ただ、これまでの暴落局面では、そううまく立ち回れたわけではありません。たとえば、2011年の東日本大震災のとき。あの日は金曜日で、東京市場が15時に終了する30分前の14時30分頃に地震が発生しました。当時は仕事中で、保有株を売却する時間的余裕がなく、週明けの暴落に巻き込まれてしまった苦い記憶があります。
予測不能なバブル崩壊にどう備えるか
最近では、好調な株式市場を背景に「AIバブルの崩壊が近い」といった論調の記事をよく目にします。しかし、AIバブルがいつ崩壊するのかを正確に予測するのは極めて困難であり、ほぼ不可能だと私は考えています。
株式市場に詳しいとされるアナリストやコメンテーターがメディアで発信する情報も、私にとってはほとんど参考になりません。多くは結果論に過ぎず、どこかで聞いたような悲観論の繰り返しにしか思えないのです。
自分のシナリオを持つことの重要性
結局のところ、重要なのは「自分自身のシナリオを持つこと」だと思います。もしバブルの崩壊を予感させるような兆候を感じ取ったなら、たとえ相場が上昇を続けていたとしても、その最中に株式市場から資金を引き上げる判断ができるかどうかが分かれ目になります。
仮に暴落が予想より数カ月遅れ、その間に株価がさらに上昇したとしても、最終的に暴落に巻き込まれてしまえば、それまでの利益は一瞬で吹き飛び、むしろ損失を抱えることになりかねません。実際、暴落によって資産を大きく減らしてしまう投資家の多くは、「引き際」の判断ができなかったことが原因です。
AI市場の構造を見誤らないために
株式市場に参加している多くの人々は、AIの普及について
- 「将来的に市場がさらに拡大する」
- 「エネルギー需要が高まる」
といった、投資を正当化する情報ばかりを受け取り、今の市場の構造を理解したつもりになってはいないでしょうか。
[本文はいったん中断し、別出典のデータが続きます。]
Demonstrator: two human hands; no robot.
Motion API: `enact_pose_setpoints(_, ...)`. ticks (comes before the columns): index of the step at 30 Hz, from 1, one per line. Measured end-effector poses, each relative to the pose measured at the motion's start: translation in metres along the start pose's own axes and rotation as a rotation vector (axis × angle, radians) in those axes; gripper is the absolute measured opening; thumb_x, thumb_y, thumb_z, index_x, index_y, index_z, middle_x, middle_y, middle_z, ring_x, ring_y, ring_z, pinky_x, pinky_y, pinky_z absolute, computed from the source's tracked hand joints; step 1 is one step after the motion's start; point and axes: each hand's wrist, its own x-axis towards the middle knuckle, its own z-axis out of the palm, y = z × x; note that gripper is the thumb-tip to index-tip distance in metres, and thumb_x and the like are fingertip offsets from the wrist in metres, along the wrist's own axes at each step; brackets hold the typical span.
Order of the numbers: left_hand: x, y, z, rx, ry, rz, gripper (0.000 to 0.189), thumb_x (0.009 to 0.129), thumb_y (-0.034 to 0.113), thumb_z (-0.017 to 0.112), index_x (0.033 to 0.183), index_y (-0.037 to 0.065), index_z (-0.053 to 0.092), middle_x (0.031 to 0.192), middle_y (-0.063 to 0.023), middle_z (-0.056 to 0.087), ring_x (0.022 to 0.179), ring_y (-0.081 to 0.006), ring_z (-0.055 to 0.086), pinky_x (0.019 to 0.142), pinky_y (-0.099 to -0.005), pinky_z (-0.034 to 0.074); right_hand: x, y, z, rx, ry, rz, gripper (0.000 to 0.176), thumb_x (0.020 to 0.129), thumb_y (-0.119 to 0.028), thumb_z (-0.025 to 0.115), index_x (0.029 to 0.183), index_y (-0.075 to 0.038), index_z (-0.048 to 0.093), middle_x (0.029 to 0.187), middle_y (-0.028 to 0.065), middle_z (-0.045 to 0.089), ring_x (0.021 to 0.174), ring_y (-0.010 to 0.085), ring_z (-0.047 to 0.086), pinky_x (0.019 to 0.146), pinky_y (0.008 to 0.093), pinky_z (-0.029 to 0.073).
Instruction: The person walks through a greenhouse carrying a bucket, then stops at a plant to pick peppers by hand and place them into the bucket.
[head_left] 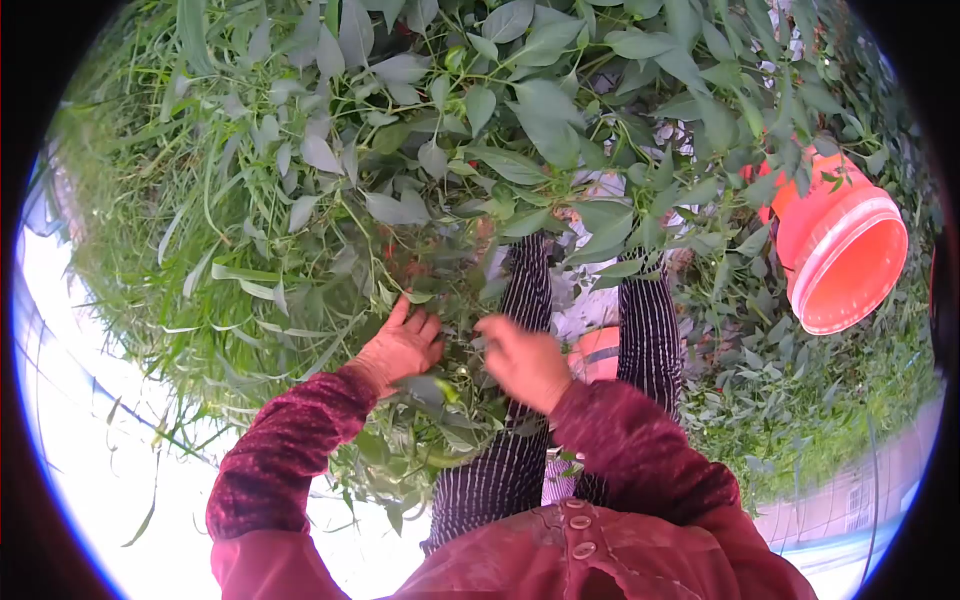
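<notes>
Among the stems of a leafy green plant [435,270], my left hand [400,348] has its fingers bent inward. Leaves hide part of what its fingertips touch, so I cannot make out what they hold. My right hand [525,362] is just to the right, in front of my striped trouser leg, slightly smeared by motion. Its fingers are curled together, with the thumb side toward the plant. Anything inside that grip is too small or hidden to name. Blurred reddish spots [405,268] show in the foliage above my left hand.
An orange-red plastic bucket [810,235] lies tilted in the foliage at right, its mouth facing me. Part of another orange container [597,352] shows between my legs. Long grass [200,250] grows at left. Dense broad leaves [550,110] hang ahead.
</notes>
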Motion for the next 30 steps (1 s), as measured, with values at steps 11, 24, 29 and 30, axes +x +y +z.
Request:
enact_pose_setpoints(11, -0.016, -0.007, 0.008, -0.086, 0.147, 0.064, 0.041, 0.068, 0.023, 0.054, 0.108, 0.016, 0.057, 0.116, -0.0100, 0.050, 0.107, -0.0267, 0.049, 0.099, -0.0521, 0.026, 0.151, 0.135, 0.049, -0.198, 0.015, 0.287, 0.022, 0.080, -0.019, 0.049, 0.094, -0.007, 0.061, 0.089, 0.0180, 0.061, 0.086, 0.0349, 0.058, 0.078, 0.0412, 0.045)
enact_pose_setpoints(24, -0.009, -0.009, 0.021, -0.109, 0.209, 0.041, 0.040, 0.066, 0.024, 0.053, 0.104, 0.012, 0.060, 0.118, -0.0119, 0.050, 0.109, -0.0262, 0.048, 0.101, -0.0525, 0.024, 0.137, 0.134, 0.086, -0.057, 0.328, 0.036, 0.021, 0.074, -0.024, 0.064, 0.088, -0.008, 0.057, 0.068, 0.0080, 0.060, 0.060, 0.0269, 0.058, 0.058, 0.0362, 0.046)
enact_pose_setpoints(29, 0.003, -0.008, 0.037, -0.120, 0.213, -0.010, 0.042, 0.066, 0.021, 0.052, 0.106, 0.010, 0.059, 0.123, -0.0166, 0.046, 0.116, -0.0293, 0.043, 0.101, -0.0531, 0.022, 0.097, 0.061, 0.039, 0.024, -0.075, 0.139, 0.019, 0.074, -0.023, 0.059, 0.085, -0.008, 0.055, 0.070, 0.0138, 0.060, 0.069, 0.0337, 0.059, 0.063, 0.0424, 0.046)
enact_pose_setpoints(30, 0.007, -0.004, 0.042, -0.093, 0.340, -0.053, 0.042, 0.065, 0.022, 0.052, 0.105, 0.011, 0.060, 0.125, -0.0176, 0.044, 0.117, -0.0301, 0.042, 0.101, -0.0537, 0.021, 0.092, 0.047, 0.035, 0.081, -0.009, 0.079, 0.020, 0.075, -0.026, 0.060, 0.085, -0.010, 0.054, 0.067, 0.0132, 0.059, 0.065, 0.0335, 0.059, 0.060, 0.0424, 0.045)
確かに、AI市場が今後も成長を続けるという見方は根強いです。しかし、それとは異なる視点も存在します。たとえば、AIバブルを予見する要因の一つとして「循環投資」という構造があります。
これは、
- MicrosoftがOpenAIに巨額出資
- OpenAIがNVIDIAのGPUを大量購入
- NVIDIAがその利益をもとに他のAI企業に出資
という資金の循環構造を指します。これは、かつてのインターネットバブル期に見られた「実需を超えた資金の回転」と似た様相を呈しており、過熱感を感じずにはいられません。
もちろん、不安を煽るつもりはありません。ただ、AIバブルが崩壊する際に、明確な「市場からの撤退サイン」が出るとは限らないのです。もし週末の東京市場が閉まった後に何かが起これば、週明けにはすでに打てる手がないという事態も十分にあり得ます。
暴落を経験して学んだこと
私自身、株式投資を始めたばかりの頃、口座を開設して運用を始めてからわずか3カ月でリーマンショックに直面しました。あのときは、あっという間に資産の6割を失い、残った資金も損切りせざるを得ませんでした。その後も何度か暴落に遭い、しばらくは市場から資金を引き上げたままにしていた時期もあります。
それから約17年が経った今、ようやくなんとか市場に参加し続けられるようになったのは、過去の暴落を経験し、自分なりの対策を講じてきたからだと思います。
これから投資を始める人へ
特に最近、株式投資を始めたばかりの方には、自身の資産を守るためにも「市場の怖さ」を知っておいてほしい。だからこそ、私はこの文章を書いています。